Copy out all lines in the data below containing the string "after".
── AVAILABLE DATA
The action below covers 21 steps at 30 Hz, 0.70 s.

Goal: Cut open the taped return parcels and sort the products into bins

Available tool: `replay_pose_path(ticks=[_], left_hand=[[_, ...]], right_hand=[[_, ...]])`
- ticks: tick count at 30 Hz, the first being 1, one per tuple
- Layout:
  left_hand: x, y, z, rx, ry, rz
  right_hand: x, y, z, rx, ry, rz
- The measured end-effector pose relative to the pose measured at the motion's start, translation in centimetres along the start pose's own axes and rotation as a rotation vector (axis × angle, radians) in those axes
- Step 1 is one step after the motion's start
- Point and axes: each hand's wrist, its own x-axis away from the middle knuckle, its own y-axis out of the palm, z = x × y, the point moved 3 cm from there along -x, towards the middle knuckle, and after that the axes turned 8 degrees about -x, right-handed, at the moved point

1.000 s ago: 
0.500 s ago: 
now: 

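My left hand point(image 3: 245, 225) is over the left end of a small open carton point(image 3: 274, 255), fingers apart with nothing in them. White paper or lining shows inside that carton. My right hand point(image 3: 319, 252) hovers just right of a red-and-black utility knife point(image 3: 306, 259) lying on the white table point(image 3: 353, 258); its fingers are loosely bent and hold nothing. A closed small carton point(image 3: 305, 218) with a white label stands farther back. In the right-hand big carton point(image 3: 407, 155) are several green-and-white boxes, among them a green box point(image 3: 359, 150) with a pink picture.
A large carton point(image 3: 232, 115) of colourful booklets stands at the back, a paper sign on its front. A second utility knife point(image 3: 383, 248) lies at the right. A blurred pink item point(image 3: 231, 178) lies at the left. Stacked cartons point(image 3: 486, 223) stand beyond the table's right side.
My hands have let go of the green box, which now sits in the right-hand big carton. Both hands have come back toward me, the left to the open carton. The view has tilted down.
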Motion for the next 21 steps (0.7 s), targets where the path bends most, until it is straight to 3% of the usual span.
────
### ANSWER AREA
- Step 1 is one step after the motion's start
- Point and axes: each hand's wrist, its own x-axis away from the middle knuckle, its own y-axis out of the palm, z = x × y, the point moved 3 cm from there along -x, towards the middle knuckle, and after that the axes turned 8 degrees about -x, right-handed, at the moved point

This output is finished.